Problem requirements: Exclude the pictures, and otherwise reproduce the data in full.

+++

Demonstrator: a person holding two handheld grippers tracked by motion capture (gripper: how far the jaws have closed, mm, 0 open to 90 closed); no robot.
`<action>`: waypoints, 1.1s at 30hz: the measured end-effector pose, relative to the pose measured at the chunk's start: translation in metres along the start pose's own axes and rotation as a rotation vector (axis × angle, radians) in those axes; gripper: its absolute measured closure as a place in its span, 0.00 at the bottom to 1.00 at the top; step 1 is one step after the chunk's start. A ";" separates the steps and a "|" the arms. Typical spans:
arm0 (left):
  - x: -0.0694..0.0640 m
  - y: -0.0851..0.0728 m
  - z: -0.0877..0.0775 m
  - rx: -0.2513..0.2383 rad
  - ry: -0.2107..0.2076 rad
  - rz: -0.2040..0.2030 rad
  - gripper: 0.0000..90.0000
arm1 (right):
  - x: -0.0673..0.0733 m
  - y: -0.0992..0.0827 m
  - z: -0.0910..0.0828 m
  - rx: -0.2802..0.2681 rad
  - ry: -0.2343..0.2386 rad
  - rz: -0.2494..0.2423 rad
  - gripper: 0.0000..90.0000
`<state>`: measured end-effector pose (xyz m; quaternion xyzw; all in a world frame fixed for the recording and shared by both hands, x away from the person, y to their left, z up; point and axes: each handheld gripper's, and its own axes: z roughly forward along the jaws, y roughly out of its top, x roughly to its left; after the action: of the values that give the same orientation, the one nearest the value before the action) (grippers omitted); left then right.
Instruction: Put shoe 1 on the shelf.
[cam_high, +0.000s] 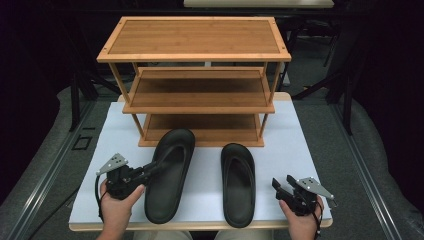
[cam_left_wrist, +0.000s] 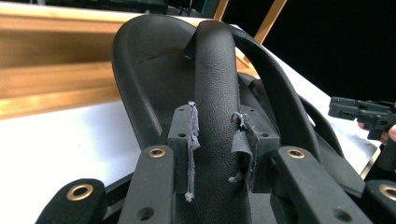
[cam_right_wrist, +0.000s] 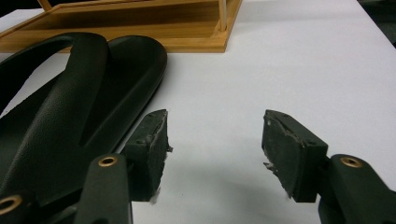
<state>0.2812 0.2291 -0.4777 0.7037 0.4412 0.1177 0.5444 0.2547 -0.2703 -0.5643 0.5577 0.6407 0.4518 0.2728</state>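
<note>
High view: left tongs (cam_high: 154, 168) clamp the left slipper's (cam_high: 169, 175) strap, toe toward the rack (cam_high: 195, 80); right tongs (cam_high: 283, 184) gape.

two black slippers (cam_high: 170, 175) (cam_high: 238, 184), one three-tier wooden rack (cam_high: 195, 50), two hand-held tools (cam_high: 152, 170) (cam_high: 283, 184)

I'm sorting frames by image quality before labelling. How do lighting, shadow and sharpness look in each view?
High view: white table top brightly lit, surroundings nearly black, picture soft. Left gripper view: strap of the black rubber flip-flop fairly sharp between the left gripper pads, wooden three-tier rack blurred. Right gripper view: faint shadow under the open right gripper, table washed out.
</note>
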 end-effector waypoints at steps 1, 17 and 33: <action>0.001 0.002 -0.004 -0.006 0.004 0.002 0.77 | 0.000 0.000 0.000 0.000 -0.001 -0.001 0.45; 0.004 0.030 -0.048 -0.037 -0.007 -0.003 0.77 | 0.001 -0.001 0.001 -0.010 -0.006 0.007 0.45; -0.001 0.065 -0.054 -0.051 -0.012 0.004 0.77 | 0.000 -0.001 0.001 -0.022 -0.008 0.007 0.45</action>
<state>0.2776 0.2624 -0.4005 0.6913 0.4333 0.1257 0.5644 0.2550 -0.2697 -0.5659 0.5587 0.6325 0.4576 0.2799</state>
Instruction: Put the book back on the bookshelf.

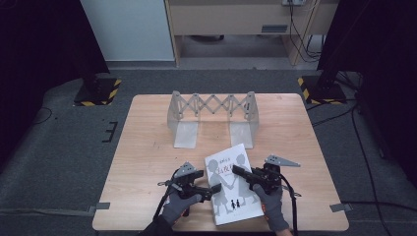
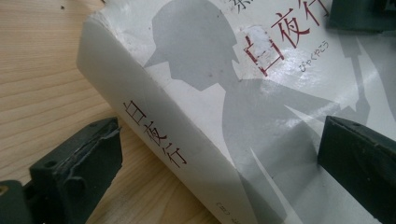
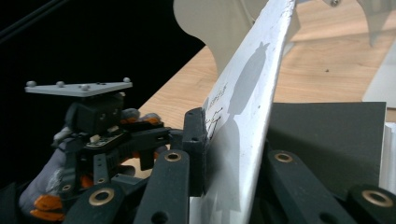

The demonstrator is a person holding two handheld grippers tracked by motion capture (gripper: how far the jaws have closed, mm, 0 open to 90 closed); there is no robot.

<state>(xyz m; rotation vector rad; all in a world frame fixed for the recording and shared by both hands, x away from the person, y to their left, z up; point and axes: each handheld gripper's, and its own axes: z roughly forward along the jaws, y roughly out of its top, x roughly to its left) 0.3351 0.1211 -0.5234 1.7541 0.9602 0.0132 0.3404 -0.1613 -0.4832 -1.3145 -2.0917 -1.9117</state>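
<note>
A lab-like recording space: a light wooden table (image 1: 147,147) on grey carpet (image 1: 64,147), hazard-striped black stand bases (image 1: 97,92), trailing black cables (image 1: 364,147).

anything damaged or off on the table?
The book looks worn: its white cover is scuffed and chipped near the top corner by the spine. It also lies askew to the table edge. The left gripper has a chewed-up pad. The metal rack looks fine.
</note>
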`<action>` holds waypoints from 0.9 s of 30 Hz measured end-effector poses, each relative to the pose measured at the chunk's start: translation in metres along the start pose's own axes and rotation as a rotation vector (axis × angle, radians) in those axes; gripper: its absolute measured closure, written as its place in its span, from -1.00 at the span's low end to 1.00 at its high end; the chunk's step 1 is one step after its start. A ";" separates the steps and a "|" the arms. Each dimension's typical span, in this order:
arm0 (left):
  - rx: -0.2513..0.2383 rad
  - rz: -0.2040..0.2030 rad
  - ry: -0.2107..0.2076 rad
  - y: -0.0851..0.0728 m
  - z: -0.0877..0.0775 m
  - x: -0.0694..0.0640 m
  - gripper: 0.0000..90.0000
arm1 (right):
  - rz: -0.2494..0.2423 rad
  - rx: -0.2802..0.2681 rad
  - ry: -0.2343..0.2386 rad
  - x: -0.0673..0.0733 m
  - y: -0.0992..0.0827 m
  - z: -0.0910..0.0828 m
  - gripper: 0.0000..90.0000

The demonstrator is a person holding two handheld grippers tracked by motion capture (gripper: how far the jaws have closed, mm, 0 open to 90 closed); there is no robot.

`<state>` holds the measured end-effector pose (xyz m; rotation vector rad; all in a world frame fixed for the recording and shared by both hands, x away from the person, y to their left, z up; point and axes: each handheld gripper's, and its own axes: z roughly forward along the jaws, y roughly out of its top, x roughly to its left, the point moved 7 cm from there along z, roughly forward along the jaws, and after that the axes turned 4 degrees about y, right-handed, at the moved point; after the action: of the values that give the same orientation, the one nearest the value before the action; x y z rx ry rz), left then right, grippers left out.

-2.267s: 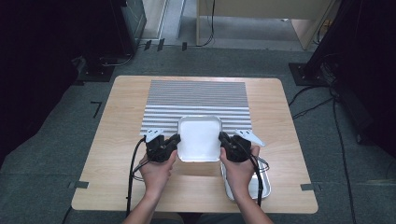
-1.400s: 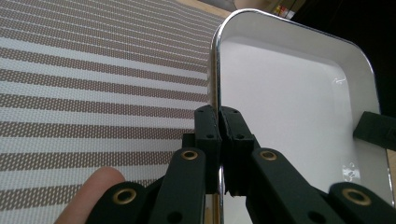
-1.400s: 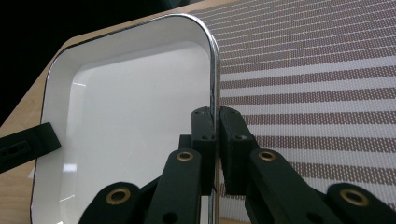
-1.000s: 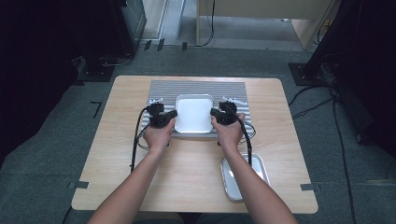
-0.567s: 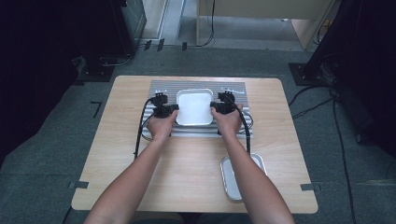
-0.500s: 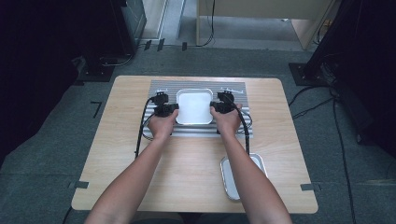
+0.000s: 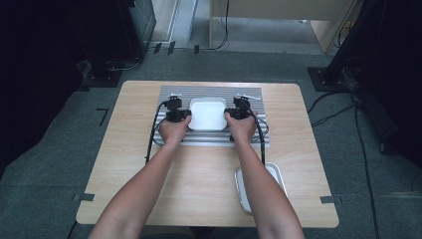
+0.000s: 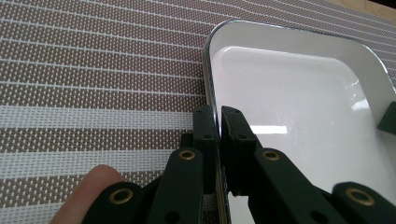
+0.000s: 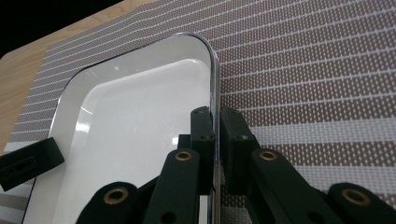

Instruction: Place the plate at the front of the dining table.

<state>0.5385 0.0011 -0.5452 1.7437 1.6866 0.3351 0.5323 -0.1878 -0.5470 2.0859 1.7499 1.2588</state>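
White enamel tray [image 7: 207,114] now sits over the middle of the striped placemat [image 7: 214,138], toward the far side of the surface [image 7: 134,169]. About two seconds back it was at the mat's near edge, so both hands have carried it forward and slightly down. Likely in the set-down phase; can't tell if the base touches the mat yet.

Left gripper [image 8: 217,122]: jaws pinched on the tray's left rim, one pad inside, one outside. Right gripper [image 9: 215,125]: same on the right rim. Tray spans straight between them and looks level.

Outward: a second metal tray [image 7: 274,175] sits at the near right of the surface, partly under the right forearm, well apart from the mat.
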 end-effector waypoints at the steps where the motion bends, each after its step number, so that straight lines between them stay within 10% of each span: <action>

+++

Answer box:
Demonstrator: a person holding two handheld grippers tracked by motion capture (gripper: how far the jaws have closed, mm, 0 open to 90 closed); no robot.
`<action>`: waypoints, 1.1s at 30hz: the measured end-effector pose, relative to the pose measured at the chunk's start: translation in metres along the start pose's own axes and rotation as a rotation vector (axis × angle, radians) in those axes; gripper: its absolute measured closure as a place in its span, 0.00 at the bottom to 1.00 at the top; step 1 is one step after the chunk's start. A ";" separates the steps and a "|" the arms. Typical spans:
arm0 (left):
  - x: -0.0694..0.0640 m
  - y: -0.0851..0.0728 m
  - z: -0.0877..0.0775 m
  - rx: -0.2513..0.2383 rad
  - ry: -0.2107..0.2076 rad
  - rz: -0.2040..0.2030 rad
  - gripper: 0.0000..90.0000
arm1 (right):
  - x: -0.0673..0.0733 m
  - y: -0.0992..0.0827 m
  - z: -0.0910..0.0828 m
  - rx: -0.2802..0.2681 rad
  - ry: -0.2343..0.2386 rad
  - rz: -0.2494..0.2423 rad
  - gripper: 0.0000..90.0000
`<state>`: measured end-effector pose (xyz m; quaternion xyzw; all in a world frame fixed for the recording and shared by both hands, x away from the person, y to their left, z up; point and axes: each handheld gripper's, and its own axes: z roughly forward along the jaws, y roughly out of its top, x roughly to its left; after the action: of the values that give the same orientation, the one nearest the value before the action) (grippers omitted); left then right.
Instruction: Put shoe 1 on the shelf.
[cam_high, +0.000s] 
[cam_left_wrist, +0.000s] 
[cam_right_wrist, +0.000s] 
<state>0.2812 0.2291 -0.4777 0.7037 0.4412 0.1177 0.5444 0.2547 -0.2703 -0.5643 0.5577 0.6407 0.4518 0.2728</state>
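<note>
High view: left tongs (cam_high: 154, 168) clamp the left slipper's (cam_high: 169, 175) strap, toe toward the rack (cam_high: 195, 80); right tongs (cam_high: 283, 184) gape.

two black slippers (cam_high: 170, 175) (cam_high: 238, 184), one three-tier wooden rack (cam_high: 195, 50), two hand-held tools (cam_high: 152, 170) (cam_high: 283, 184)

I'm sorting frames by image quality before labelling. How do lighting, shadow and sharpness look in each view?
High view: white table top brightly lit, surroundings nearly black, picture soft. Left gripper view: strap of the black rubber flip-flop fairly sharp between the left gripper pads, wooden three-tier rack blurred. Right gripper view: faint shadow under the open right gripper, table washed out.
</note>
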 end-effector waypoints at steps 1, 17 and 33: <action>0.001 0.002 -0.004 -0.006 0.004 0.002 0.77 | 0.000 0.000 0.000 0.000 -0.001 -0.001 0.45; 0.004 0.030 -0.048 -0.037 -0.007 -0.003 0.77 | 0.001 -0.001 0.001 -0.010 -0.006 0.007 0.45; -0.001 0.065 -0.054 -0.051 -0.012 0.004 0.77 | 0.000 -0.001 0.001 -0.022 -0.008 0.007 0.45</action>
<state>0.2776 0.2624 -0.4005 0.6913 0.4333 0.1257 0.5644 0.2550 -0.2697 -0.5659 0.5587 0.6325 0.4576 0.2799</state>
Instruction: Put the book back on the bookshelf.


The demonstrator is a person holding two handheld grippers tracked by motion capture (gripper: how far the jaws have closed, mm, 0 open to 90 closed); there is no robot.

<state>(xyz m; rotation vector rad; all in a world frame fixed for the recording and shared by both hands, x away from the person, y to their left, z up; point and axes: each handheld gripper's, and its own axes: z roughly forward along the jaws, y roughly out of its top, x roughly to its left) 0.3351 0.1211 -0.5234 1.7541 0.9602 0.0132 0.3404 -0.1613 -0.4832 -1.3145 -2.0917 -1.9117</state>
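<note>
A lab-like recording space: a light wooden table (image 1: 147,147) on grey carpet (image 1: 64,147), hazard-striped black stand bases (image 1: 97,92), trailing black cables (image 1: 364,147).

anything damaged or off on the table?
The book looks worn: its white cover is scuffed and chipped near the top corner by the spine. It also lies askew to the table edge. The left gripper has a chewed-up pad. The metal rack looks fine.
</note>
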`<action>` holds waypoints from 0.9 s of 30 Hz measured end-effector poses, each relative to the pose measured at the chunk's start: translation in metres along the start pose's own axes and rotation as a rotation vector (axis × angle, radians) in those axes; gripper: its absolute measured closure, written as its place in its span, from -1.00 at the span's low end to 1.00 at its high end; the chunk's step 1 is one step after its start. A ";" separates the steps and a "|" the arms. Each dimension's typical span, in this order:
arm0 (left):
  - rx: -0.2513..0.2383 rad
  - rz: -0.2040..0.2030 rad
  - ry: -0.2107..0.2076 rad
  - y: -0.0851..0.0728 m
  - z: -0.0877..0.0775 m
  - x: -0.0694..0.0640 m
  - gripper: 0.0000..90.0000
arm1 (right):
  - rz: -0.2494..0.2423 rad
  - rx: -0.2802..0.2681 rad
  - ry: -0.2343..0.2386 rad
  - x: -0.0673..0.0733 m
  - y: -0.0992..0.0827 m
  - z: -0.0910..0.0828 m
  - gripper: 0.0000..90.0000

The demonstrator is a person holding two handheld grippers tracked by motion capture (gripper: how far the jaws have closed, mm, 0 open to 90 closed); there is no robot.

`<state>` holds the measured end-effector pose (xyz m; rotation vector rad; all in a world frame fixed for the recording and shared by both hands, x away from the person, y to their left, z up; point and axes: each handheld gripper's, and its own axes: z roughly forward along the jaws, y roughly out of its top, x roughly to its left, the point moved 7 cm from there along z, roughly forward along the jaws, and after that the axes turned 4 degrees about y, right-handed, at the moved point; after the action: of the values that give the same orientation, the one nearest the value before the action; x y z rx ry rz), left then right, grippers left out.

-2.267s: 
-1.400s: 
-1.400s: 
-1.000s: 
-0.567s: 
-0.500s: 
+0.000s: 
+0.000s: 
+0.000s: 

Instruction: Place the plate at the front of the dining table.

<state>0.5385 0.0011 -0.5452 1.7437 1.6866 0.3351 0.5323 -0.1878 -0.5470 2.0859 1.7499 1.2588</state>
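White enamel tray [image 7: 207,114] now sits over the middle of the striped placemat [image 7: 214,138], toward the far side of the surface [image 7: 134,169]. About two seconds back it was at the mat's near edge, so both hands have carried it forward and slightly down. Likely in the set-down phase; can't tell if the base touches the mat yet.

Left gripper [image 8: 217,122]: jaws pinched on the tray's left rim, one pad inside, one outside. Right gripper [image 9: 215,125]: same on the right rim. Tray spans straight between them and looks level.

Outward: a second metal tray [image 7: 274,175] sits at the near right of the surface, partly under the right forearm, well apart from the mat.
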 end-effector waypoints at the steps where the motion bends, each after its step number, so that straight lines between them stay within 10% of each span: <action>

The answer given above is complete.